Di usia Polri ke 79 tahun, kata Andi Muzakkir Aqil, Polri perlu reformasi birokrasi, peningkatan profesionalisme dan kapasitas SDM, membangun budaya organisasi yang berintegritas, transparan, dan akuntabel adalah pekerjaan simultan yang pembenahannya tak boleh berhenti.
“Pendekatan yang lebih humanis dan professional dalam penegakan hukum adalah poin penting. Polri juga harus cepat tanggap terhadap isu-isu kontemporer, seperti kejahatan berbasis teknologi, radikalisme, kejahatan lingkungan, dan seterusnya,” ungkap Anggota DPR RI yang beken dengan tagline AMAL ini.
Seiring dengan itu, dikatakan Andi Muzakkir, optimalisasi relasi kemitraan dengan tokoh agama, tokoh masyarakat, LSM dan masyarakat secara umum dilakukan dengan hati, bukan formalitas belaka.
Anggota Komisi III DPR ini melihat Polri cukup responsif. Polri berusaha hadir tidak saja sebatas penegak hukum, tetapi mitra strategis masyarakat dalam mewujudkan keamanan dan ketertiban.
Penerapan teknologi digital menunjukkan keinginan kuat Polri untuk cepat tanggap melayani dan merespons laporan masyarakat. Melalui aplikasi Super Apps Presisi misalnya. Atau aplikasi Aplikasi LAPOR. Kanal-kanal digital ini menyederhanakan rantai birokrasi selain membuat laporan lebih cepat, transparan, dan terukur.

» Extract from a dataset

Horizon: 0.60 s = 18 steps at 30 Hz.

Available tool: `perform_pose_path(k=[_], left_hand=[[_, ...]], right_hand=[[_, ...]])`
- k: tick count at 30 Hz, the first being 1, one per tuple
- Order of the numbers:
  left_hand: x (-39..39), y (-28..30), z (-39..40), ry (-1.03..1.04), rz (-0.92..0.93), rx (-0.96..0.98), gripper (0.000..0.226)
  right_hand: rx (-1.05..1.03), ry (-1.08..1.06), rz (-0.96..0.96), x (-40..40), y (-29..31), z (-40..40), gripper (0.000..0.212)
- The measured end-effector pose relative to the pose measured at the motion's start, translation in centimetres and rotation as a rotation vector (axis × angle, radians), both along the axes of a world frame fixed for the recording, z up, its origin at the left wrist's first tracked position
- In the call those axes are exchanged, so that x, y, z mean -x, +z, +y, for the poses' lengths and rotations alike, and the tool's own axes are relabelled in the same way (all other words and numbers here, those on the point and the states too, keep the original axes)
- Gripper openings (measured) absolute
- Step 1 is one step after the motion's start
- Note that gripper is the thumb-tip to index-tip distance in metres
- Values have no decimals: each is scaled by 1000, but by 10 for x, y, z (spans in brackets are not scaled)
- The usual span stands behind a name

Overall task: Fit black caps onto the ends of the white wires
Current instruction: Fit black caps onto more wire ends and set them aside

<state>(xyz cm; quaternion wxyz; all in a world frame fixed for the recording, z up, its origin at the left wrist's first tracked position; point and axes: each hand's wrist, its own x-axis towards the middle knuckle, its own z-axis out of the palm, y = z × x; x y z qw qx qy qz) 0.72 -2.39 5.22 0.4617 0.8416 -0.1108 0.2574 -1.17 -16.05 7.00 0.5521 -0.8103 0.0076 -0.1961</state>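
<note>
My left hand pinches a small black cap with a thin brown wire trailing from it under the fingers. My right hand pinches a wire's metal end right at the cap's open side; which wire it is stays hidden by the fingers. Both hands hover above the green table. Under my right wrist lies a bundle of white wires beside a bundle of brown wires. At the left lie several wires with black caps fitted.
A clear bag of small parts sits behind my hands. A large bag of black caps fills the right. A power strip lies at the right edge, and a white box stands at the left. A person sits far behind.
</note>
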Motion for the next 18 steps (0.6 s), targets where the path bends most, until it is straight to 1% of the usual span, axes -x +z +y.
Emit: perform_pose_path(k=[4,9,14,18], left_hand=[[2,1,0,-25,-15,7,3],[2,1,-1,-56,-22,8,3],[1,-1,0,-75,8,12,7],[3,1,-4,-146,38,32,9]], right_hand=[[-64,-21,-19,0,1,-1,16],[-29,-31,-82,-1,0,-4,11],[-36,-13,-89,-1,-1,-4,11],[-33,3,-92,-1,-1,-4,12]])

“Di sana-sini, memang ada saja kekurangan yang perlu diperbaiki. Tetapi saya kira Polri tidak menutup mata, merasa dirinya sempurna. Polri sadar, banyak hal yang harus dibenahi. Ya sistem birokrasi, sumber daya manusia, dan seterusnya,” ujar Andi Muzakkir.
“Satu hal yang harus diapresiasi, kerja-kerja pengawasan yang kami lakukan di Komisi III terbantukan oleh sikap Polri yang terbuka, proaktif, dan kolaboratif. Data yang diberikan membuat arah penyusunan kebijakan dan pengambilan keputusan menjadi lebih tajam. Dalam banyak hal, Polisi tak cuma datang ke Komisi III memberi laporan. Mereka juga berbagi gagasan, mengusulkan inovasi kebijakan penegakan hukum yang konstruktif, dan merekomendasikan sejumlah hal yang rasional ditindaklanjuti,” sambungnya.
Meski demikian, kata Andi Muzakkir, ada saja kelakuan oknum polisi yang berpotensi merusak citra Polri di mata masyarakat.
Celakanya, media sosial kadang begitu antagonis. Di tengah banyaknya polisi yang baik, oknum polisi seperti meruntuhkan nama baik polisi secara keseluruhan, ibarat “karena Nila setitik, rusak Susu sebelanga”.
Maka, yang menjadi tantangan besar Polri adalah perbaikan sumber daya manusia, berusaha meminimalisir atau bahkan menghilangkan “OKNUM.”
“Langkah Kapolri Jenderal Listyo Sigit Prabowo memprioritaskan jalur santri untuk rekrutmen anggota Polri 2025 saya nilai sangat bagus.
“Saya mengapresiasi dibukanya jalur khusus santri pada pendaftaran polisi di tahun ini. Semoga langkah ini berdampak baik pada SDM Polri ke depan. Polisi humanis itu perlu,” tandasnya.